Researchers funded by the American Cancer Society and others have made tremendous strides toward improving lung cancer treatment. For example, the discovery of specific genetic mutations that drive certain non-small cell lung cancers (NSCLC) has fueled the development of targeted drugs called tyrosine kinase inhibitors (TKIs).
“When given to a patient with the correct tumor profile, the anti-cancer responses [to TKIs] can be significant and last for many months,” says Society researcher Daniel Costa, MD, PhD, associate professor of medicine at Harvard Medical School.
However, the benefits don’t seem to last in patients with a subtype of NSCLC known as ALK+ lung cancer, which involves a mutation in the ALK (anaplastic lymphoma kinase) gene. There is an “eventual and inescapable resistance that emerges after months to years of therapy,” says Costa.
Understanding why and how that happens is a focus of Costa’s research. His now-complete Society-funded project, together with separate research efforts at Harvard, is at the forefront of identifying what causes drug resistance in ALK+ and other lung cancers.
“The major reason for studying how drug resistance develops is to provide the framework for the development of the next generation of drugs, ones that can overcome resistance and be given to patients consecutively or in combination,” says William Phelps, PhD, director of the Preclinical and Translational Cancer Research Program at American Cancer Society.
ALK+ lung cancer is of particular concern not only because treatments stop working, but also because it is most often seen in people who have never or rarely smoked. It occurs in about 5% of adenocarcinomas, the most common type of NSCLC.

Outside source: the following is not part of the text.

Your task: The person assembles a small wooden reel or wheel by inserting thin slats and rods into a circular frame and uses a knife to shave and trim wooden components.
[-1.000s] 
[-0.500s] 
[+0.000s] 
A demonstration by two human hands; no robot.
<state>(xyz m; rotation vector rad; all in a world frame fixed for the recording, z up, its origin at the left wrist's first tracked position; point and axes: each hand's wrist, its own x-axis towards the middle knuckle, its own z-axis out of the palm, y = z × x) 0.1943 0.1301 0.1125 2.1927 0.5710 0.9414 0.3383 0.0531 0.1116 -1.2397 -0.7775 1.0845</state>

The FDA approved the first targeted treatments for this aggressive form of cancer just a few years ago. Crizotinib (Xalkori) and ceritinib (Zykadia), called ALK inhibitors or ALK TKIs, are taken by mouth and often prescribed for all stages of the cancer.
Costa’s group has studied crizotinib for the treatment of ALK+ lung cancer and found it improves quality of life, disease control, and survival when compared to more traditional chemotherapies. Yet progression eventually occurs in most patients. In the June 2015 Journal of Clinical Oncology, Costa and colleagues reported that crizotinib didn’t work as well on lung cancer lesions that spread to distant sites, such as the brain. Earlier research published by his team noted that brain metastasis occurs frequently in patients with ALK+ lung cancer.
“The brain is less exposed to TKIs than the rest of the body due to the blood-brain barrier,” he explains. He hopes his ongoing research will result in better therapies to target brain metastasis in patients with ALK+ lung cancer. “Our data points toward the brain as an important, unmet clinical need in the evolving schema for personalized care in lung cancer.”
“The identification of new treatments for all stages of ALK-related and other oncogene-driven lung cancers is a significant priority,” Costa says. He hopes that his research into the mutations involved in such cancers will help usher in a new generation of drugs that not only improve the duration of tumor control, but also may lead to possible cures.